Voilà donc l’œuvre qui a été choisie par le Canada pour représenter le pays aux Oscars. Et il s’agit une nouvelle fois d’un film québécois, preuve de l’extrême vivacité du cinéma de la Belle Province au sein du pays. « Les Oiseaux ivres » est un long-métrage bourré de qualités, on ne peut le nier, mais il peut aussi décontenancer sur certains aspects et surtout il ne plaira pas à tous les spectateurs. Pas que ce soit une œuvre refermée sur elle-même, opaque ou trop indépendante et pointue mais juste que son côté presque onirique et surtout assez contemplatif ne plaira pas à tout le monde. Et, en effet, si la première heure est plutôt bonne dans l’ensemble, la dernière partie se perd un peu en longueurs et en digressions étranges et inutiles qui peuvent nous perdre. Dommage, surtout qu’on n’avait pas vu une œuvre aux images aussi belles depuis fort fort longtemps.
« Les Oiseaux ivres » se propose de nous conter l’histoire d’un mexicain venu travailler en tant que saisonnier dans une ferme du Québec pour retrouver sa bien-aimée, qu’il pense être à Montréal. Sur ce canevas qui en vaut un autre, le réalisateur Ivan Grbovic va montrer ce qu’est le quotidien de ce type de travailleurs, main-d’œuvre bon marché, tout en auscultant les relations entre les membres de la famille qui possède la ferme. Mais plus que l’aspect social ou dramatique, le cinéaste livre avant tout une œuvre très visuelle et poétique. Un film qui flatte l’œil, nous hypnotise parfois et dans lequel il faut accepter de laisser porter par le tempo lent des journées qui passent. Et pendant longtemps cela fonctionne, on est littéralement envoûtés par la beauté des images bien que le réalisateur ait tendance à étirer ses plans plus que de raison. La direction de la photographie est assurée par Sara Mishara. Levers et couchers de soleil incandescents, plan-séquences originaux ou encore plans de coupe aériens, les images sont incroyablement belles et la lumière et l’éclairage avaient rarement été aussi beaux. Une succession d’images magnifiées et sublimées pour une œuvre picturale qui pourrait presque se suffire à elle-même rien que par son esthétique et ses envolées lyriques somptueuses (de la scène inaugurale dans le désert à celle avec la Formule 1 en passant par celle dans les champs de maïs, on ne compte pas les fulgurances visuelles).

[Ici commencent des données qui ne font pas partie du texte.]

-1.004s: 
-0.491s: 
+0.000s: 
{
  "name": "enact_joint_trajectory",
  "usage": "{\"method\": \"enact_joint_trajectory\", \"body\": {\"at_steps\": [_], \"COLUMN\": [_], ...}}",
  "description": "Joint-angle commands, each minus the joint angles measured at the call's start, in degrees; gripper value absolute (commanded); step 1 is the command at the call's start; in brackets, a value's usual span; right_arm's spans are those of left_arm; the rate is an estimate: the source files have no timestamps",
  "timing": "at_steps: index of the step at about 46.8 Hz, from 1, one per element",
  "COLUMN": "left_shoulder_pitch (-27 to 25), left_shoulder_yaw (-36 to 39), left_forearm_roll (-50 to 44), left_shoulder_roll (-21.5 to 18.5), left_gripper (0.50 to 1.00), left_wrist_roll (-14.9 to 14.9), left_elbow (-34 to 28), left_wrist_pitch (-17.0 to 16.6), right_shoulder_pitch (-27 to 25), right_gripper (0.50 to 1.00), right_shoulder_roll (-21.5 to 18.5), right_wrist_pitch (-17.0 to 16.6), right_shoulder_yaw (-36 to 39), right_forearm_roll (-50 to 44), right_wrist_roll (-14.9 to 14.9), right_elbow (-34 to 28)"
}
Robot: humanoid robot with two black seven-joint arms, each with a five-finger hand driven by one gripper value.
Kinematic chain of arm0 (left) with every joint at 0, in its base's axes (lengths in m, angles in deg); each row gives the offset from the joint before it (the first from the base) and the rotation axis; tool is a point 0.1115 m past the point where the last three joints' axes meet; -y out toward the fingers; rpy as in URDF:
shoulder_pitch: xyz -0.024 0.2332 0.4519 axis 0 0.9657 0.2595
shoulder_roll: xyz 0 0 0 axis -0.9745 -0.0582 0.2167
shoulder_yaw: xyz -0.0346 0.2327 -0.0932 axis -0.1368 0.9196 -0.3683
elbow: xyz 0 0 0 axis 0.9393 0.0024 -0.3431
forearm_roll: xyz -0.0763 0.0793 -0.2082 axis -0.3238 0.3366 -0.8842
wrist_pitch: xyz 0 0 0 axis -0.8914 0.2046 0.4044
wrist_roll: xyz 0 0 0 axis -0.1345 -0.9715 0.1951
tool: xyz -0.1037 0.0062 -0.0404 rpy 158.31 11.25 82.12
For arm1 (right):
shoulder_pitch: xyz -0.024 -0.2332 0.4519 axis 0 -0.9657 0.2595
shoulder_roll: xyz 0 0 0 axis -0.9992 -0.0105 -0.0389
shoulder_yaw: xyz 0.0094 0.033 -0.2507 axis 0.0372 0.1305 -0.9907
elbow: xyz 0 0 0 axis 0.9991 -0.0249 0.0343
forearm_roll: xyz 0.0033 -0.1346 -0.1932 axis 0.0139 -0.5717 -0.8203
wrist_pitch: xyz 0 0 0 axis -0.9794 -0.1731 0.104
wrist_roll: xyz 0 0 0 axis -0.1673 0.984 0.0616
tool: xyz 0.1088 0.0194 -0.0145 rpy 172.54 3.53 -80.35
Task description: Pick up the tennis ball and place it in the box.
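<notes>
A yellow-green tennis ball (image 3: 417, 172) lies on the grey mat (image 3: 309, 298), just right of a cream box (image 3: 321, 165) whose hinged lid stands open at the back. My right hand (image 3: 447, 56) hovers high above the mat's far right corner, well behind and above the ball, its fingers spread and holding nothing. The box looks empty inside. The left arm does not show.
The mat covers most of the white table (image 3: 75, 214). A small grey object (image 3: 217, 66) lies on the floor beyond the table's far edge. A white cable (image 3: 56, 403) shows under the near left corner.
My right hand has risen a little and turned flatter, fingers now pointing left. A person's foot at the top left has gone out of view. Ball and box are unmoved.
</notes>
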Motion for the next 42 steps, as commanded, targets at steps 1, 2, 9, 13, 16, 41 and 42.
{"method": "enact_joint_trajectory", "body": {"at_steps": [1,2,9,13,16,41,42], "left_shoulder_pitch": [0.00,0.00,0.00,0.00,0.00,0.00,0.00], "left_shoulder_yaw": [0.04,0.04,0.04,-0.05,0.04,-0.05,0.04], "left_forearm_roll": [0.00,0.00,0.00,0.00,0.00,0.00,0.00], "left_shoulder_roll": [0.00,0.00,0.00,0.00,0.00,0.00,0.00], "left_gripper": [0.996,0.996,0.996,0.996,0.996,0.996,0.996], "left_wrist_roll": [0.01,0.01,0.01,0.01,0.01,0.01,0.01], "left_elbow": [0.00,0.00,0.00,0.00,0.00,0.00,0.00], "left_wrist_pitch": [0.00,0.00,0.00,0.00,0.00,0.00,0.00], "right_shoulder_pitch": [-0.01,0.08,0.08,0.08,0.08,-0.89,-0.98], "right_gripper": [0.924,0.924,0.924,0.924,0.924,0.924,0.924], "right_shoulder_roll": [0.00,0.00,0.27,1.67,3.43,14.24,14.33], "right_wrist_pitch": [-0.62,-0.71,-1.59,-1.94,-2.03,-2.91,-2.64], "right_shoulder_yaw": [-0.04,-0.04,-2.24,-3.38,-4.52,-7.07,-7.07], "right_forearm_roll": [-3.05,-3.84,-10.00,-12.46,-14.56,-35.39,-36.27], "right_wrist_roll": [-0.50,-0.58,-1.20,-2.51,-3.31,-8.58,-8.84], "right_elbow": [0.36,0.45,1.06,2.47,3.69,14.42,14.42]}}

Mais, et il y a un mais de taille à ce déferlement de beauté formelle : c’est parfois trop lent et contemplatif mais, surtout, la dernière partie se perd un peu en allant dans trop de directions. Il y a bien trop de digressions inutiles (par exemple, la scène du local avec les asiatiques et les reproductions de peintures a beau être jolie, elle est strictement inutile, tout comme celle dans la propriété du chef de cartel). Oui c’est beau. Et une séquence de temps en temps ne perturbe pas le récit, mais dans « Les Oiseaux ivres » il y en a bien trop et elles nous donnent l’impression d’un étalage de savoir-faire technique qui ne sert en rien le récit. Quant à la partie sur l’exploitation sexuelle des jeunes filles, elle tire certes un parallèle avec l’exploitation des clandestins mais elle semble appartenir à un autre film. Grbovic voit trop grand et s’éparpille sur trop de sujets au lieu de se concentrer sur le destin de cet immigré et à la limite de la famille de fermiers. De beaux et nombreux thèmes sont en outre évoqués dont l’infidélité ou les rebellions de l’adolescence, mais on frôle l’indigestion pour un seul film. On se consolera donc avec le jeu des passions mis en branle ici et surtout la beauté irradiante des images, que ce soit dans la douceur de scènes rurales et bucoliques ou dans d’autres, plus citadines ou exotiques.